Simultaneous and highly sensitive quantification of five bioactive components in Fructus Psoraleae and in rat plasma by HPLC with fluorescence detection

Abstract

Psoralea corylifolia L. is an important medicinal herb that produces biologically active components. A simple and sensitive high performance liquid chromatography with fluorescence (HPLC-FL) method has been developed for the simultaneous quantification of five bioactive compounds including psoralen, isopsoralen, bavachin, bavachinin and bakuchiol in Fructus Psoraleae. The chromatographic separation was carried out on a C₁₈ column with gradient elution. The fluorescence properties of these five compounds were investigated. At the optimum detection wavelength (λ_ex/λ_em = 280/405 nm), the analytes provided good fluorescence signals, and simultaneous and highly sensitive determination of these five components was achieved. The limits of detection (signal to noise ratio at 3) of five analytes were 0.8 ng mL⁻¹ for psoralen, 2.5 ng mL⁻¹ for isopsoralen, 1.2 ng mL⁻¹ for bavachin, 2.1 ng mL⁻¹ for bavachinin and 2.4 ng mL⁻¹ for bakuchiol, which were lower than those for most of the current methods.

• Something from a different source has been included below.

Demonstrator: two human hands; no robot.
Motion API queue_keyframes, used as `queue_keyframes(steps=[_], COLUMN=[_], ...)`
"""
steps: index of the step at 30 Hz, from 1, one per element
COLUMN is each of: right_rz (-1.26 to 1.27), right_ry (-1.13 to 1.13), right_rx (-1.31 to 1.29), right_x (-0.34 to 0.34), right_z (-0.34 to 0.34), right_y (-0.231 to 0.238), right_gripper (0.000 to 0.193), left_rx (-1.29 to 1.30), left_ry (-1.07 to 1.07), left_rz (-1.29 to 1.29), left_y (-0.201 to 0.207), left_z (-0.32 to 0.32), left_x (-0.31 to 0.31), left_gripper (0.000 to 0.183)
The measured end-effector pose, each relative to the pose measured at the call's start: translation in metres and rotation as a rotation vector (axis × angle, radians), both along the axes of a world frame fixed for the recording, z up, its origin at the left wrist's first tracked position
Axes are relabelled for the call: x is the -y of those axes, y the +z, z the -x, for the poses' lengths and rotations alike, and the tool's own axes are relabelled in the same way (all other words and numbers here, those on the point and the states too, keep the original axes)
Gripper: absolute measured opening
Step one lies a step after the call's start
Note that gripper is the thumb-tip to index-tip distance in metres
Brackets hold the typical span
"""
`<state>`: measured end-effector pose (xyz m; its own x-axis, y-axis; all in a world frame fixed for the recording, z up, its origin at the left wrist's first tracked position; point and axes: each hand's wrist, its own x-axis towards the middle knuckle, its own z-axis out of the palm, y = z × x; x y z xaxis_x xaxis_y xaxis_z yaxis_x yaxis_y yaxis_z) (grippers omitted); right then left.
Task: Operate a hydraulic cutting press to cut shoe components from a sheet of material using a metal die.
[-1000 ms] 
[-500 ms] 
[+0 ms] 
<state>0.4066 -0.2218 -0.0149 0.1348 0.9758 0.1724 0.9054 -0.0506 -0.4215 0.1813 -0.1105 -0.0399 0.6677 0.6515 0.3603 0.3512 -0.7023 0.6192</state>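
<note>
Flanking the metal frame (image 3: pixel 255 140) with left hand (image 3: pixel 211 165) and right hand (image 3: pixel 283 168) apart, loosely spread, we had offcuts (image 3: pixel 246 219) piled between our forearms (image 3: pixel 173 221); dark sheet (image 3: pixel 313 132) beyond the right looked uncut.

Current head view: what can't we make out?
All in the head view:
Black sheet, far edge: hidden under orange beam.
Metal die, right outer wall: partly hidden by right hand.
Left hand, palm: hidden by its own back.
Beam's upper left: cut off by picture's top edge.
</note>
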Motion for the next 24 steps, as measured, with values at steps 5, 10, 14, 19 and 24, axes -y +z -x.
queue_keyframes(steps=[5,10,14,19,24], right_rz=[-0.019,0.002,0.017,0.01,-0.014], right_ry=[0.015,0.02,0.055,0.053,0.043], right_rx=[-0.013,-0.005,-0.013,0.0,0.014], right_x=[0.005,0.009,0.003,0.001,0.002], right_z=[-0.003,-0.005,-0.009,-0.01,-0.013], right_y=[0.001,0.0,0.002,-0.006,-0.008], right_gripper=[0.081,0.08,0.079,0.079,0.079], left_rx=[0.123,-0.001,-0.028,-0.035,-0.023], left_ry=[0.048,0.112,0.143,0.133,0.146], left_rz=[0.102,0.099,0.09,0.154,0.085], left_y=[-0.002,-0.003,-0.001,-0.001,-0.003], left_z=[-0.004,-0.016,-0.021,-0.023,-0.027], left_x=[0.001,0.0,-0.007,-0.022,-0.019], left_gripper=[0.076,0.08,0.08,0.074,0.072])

Recoveries for all studied compounds in Fructus Psoraleae were between 93.7% and 108.2%. The proposed method was further applied to the analysis of rat plasma samples after oral administration of Fructus Psoraleae extraction. The results show that the developed HPLC-FL method is a very useful tool for the quality control of herbal medicine Psoralea corylifolia L., and for pharmacokinetics studies.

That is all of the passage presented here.